We've had lots of chats along the way about our new baby coming, and slowly I've been adding things to those discussion like no, you can't run up and down the hallway screaming like banshees when the baby comes!!
Both my girls have chosen toys for the baby - each of them chose a soft toy. They have also come with me to a couple of appts so have seen scans etc, and my OB was amazing spending quite a lot of time asking the girls what each different body part was. We've made sure to always say its "our" baby, not "my" baby.
I've noticed over the last couple of weeks that DD2 has got incredibly clingy. They know the baby is coming soon - we've said the whole way along that once they've had their birthdays the baby could come any time so its got very real for them.
Otherwise, I'm just reinforcing with lots of I love yours, telling them how much I love them and always will etc. We've also booked tickets to take them to see the Sesame Street stage show thing which will be on a few weeks after #3 is born to hopefully reinforce for them that the fun still happens, even though I might not be quite so available to them all the time.
Sounds exactly like my son was when his sister was on her way. He was very clingy and possessive of me and got quite upset when I held other people's babies. I constantly reassured him that nothing would change how I felt about him, I wuld just somone else for us to love. He was worried though that I was becoming someone else's mommy and I would no longer be his. He also didn't want me to leave him when I went to the hospital to deliver, he wanted to come with me, and he was super stressed out about being left behind. I just had to keep reassuring him. I took him to all my ultrasounds and he liked helping the Dr find her heartbeat with the doppler.

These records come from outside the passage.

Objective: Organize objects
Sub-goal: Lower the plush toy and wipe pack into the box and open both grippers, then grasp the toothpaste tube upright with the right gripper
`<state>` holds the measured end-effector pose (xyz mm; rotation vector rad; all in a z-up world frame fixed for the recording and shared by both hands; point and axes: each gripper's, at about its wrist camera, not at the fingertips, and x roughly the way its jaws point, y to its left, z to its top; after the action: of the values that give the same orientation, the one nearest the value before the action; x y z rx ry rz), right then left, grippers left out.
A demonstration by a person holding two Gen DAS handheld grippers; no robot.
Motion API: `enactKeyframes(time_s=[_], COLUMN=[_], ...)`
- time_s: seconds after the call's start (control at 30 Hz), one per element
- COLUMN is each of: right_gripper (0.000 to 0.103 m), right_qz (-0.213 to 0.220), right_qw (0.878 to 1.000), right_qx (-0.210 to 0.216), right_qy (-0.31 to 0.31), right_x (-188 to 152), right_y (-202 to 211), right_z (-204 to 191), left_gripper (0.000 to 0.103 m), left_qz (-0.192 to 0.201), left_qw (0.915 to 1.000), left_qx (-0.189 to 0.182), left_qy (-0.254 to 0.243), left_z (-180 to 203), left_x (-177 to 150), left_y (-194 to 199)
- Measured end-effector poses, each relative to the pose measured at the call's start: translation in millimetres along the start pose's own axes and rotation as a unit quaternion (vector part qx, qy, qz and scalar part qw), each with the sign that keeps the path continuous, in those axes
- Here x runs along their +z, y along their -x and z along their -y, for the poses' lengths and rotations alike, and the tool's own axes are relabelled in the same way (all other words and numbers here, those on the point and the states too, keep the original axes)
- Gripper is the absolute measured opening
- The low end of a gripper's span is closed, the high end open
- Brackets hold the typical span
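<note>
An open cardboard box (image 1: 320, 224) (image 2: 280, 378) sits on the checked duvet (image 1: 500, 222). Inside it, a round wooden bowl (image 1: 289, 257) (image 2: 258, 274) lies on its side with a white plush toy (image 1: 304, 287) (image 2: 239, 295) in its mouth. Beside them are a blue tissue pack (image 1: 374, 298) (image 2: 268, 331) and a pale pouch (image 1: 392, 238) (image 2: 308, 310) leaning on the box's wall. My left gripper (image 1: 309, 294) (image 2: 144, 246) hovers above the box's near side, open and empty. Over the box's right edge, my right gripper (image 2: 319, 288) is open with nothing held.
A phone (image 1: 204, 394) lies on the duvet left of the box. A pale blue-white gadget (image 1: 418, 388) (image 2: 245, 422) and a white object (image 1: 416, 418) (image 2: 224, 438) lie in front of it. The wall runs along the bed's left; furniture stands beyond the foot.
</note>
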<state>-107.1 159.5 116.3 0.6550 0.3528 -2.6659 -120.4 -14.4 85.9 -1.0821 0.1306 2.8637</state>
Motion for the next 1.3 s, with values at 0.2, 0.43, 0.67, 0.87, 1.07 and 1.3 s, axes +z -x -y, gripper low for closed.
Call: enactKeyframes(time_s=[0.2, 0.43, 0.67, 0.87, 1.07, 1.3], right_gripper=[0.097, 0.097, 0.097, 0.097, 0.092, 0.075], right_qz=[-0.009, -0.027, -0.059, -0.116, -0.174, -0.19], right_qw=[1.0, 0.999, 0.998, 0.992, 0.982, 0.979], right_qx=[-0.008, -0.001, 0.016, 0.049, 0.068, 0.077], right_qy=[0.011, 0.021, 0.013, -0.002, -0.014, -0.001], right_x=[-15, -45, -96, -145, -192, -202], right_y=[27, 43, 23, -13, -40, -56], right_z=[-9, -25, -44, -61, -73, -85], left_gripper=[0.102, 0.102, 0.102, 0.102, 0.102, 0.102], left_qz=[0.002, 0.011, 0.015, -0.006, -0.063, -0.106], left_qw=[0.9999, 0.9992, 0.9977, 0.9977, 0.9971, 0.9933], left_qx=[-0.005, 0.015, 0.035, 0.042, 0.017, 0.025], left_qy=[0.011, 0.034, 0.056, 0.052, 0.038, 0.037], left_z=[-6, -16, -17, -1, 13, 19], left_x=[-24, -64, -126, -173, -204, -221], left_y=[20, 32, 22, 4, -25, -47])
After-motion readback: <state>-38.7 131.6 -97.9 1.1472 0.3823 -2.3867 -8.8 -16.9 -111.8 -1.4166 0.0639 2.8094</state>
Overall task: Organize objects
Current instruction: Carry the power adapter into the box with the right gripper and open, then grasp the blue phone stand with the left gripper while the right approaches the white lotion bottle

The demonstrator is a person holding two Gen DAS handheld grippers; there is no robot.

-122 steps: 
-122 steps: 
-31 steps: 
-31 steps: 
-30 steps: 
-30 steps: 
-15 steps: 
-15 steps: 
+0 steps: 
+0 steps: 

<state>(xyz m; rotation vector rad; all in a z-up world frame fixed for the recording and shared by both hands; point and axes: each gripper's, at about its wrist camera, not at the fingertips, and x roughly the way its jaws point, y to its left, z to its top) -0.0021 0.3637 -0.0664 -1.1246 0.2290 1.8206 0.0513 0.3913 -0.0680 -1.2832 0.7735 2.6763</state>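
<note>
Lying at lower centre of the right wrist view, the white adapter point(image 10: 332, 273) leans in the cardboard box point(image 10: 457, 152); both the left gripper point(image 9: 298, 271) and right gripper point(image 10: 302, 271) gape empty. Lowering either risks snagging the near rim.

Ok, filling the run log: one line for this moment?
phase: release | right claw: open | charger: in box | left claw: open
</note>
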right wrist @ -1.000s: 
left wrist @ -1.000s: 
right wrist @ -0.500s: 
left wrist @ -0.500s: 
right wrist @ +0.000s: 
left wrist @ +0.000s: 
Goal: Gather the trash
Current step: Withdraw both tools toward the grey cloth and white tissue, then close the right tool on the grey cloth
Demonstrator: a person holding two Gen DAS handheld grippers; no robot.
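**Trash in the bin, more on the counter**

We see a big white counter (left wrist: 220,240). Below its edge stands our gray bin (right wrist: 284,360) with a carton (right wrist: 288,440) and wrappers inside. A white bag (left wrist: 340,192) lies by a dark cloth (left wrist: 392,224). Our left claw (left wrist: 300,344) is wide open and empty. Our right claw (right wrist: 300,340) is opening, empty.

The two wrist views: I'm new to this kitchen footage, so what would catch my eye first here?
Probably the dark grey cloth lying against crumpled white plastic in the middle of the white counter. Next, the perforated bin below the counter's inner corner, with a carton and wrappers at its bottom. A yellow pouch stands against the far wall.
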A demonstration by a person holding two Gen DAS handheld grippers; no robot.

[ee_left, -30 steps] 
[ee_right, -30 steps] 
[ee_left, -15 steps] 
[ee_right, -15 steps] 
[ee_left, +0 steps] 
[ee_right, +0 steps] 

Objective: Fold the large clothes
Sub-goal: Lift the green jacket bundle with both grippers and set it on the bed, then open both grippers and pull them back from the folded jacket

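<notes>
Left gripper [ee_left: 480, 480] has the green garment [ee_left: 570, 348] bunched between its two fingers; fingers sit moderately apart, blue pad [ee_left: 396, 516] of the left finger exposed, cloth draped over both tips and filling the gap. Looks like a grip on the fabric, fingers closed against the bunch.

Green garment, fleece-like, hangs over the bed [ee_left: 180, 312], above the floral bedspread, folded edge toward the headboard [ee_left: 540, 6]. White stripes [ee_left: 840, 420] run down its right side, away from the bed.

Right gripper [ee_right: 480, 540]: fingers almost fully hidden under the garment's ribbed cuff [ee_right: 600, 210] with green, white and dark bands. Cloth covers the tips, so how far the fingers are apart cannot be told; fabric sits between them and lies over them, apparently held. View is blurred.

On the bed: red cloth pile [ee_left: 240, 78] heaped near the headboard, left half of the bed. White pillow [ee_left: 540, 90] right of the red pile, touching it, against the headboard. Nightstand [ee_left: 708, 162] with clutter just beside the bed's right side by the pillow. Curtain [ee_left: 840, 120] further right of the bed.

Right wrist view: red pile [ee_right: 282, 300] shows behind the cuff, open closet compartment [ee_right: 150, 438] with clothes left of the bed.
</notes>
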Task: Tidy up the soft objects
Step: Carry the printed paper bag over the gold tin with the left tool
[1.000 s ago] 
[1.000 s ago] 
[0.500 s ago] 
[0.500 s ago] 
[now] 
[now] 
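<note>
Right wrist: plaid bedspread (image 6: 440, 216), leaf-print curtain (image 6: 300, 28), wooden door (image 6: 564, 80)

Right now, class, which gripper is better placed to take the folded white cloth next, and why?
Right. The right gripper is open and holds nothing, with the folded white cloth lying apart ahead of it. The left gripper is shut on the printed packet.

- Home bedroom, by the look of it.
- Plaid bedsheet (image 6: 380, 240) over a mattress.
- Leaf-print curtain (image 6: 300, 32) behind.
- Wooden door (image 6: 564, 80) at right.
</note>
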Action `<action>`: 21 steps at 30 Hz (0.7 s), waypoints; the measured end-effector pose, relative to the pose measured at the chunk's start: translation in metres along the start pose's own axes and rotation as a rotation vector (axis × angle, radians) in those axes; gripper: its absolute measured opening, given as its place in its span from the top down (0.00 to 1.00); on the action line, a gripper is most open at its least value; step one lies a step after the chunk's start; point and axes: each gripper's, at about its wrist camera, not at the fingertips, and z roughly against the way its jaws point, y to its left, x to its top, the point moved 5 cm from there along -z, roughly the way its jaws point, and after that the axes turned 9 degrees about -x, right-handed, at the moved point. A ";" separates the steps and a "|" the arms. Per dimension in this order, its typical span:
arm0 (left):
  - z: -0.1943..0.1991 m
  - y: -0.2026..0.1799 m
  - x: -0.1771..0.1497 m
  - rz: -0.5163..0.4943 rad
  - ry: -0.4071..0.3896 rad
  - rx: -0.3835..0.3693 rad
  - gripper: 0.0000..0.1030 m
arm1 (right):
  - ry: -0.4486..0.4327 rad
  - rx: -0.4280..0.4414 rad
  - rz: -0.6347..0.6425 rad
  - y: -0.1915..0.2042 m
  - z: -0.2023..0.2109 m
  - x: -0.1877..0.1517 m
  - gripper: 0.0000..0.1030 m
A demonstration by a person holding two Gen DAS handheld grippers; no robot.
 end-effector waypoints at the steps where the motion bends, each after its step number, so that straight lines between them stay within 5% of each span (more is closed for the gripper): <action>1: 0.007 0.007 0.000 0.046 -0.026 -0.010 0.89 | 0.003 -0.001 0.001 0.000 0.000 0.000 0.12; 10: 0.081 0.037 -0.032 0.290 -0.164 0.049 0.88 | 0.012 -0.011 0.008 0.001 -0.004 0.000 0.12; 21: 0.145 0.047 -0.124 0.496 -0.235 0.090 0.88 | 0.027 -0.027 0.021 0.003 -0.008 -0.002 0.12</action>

When I went into labour (he was 2.5) he freaked out at being left behind but there was not much I could do, I had to go and he couldn't come. He was very happy to be able to come visit me in the hospital after but he didn't want to go home to bed without mommy and he again was upset. I left a present for him in the living room before we went to the hospital and so I told him there was a present waiting at home for him from his little sister. He was all of a sudden excited to go home.
For about 4-6 months after she arrived he was very clingy with me. He loved her dearly and always wanted to hold her and help with her, but he had a hard time sharing my attention. Any time daddy offered to help him he would scream and cry for mommy to do it. He finally realized though that I still loved him and I was still there for him when he needed me and he finally adjusted and allowed daddy to help him again and stopped clinging to me so much.
It was tough for a bit but now they love each other so much (he is 4, she is almost 2) that she cries when I drop him off at preschool, and he cries when I tease him and pretend I left her behind at the park.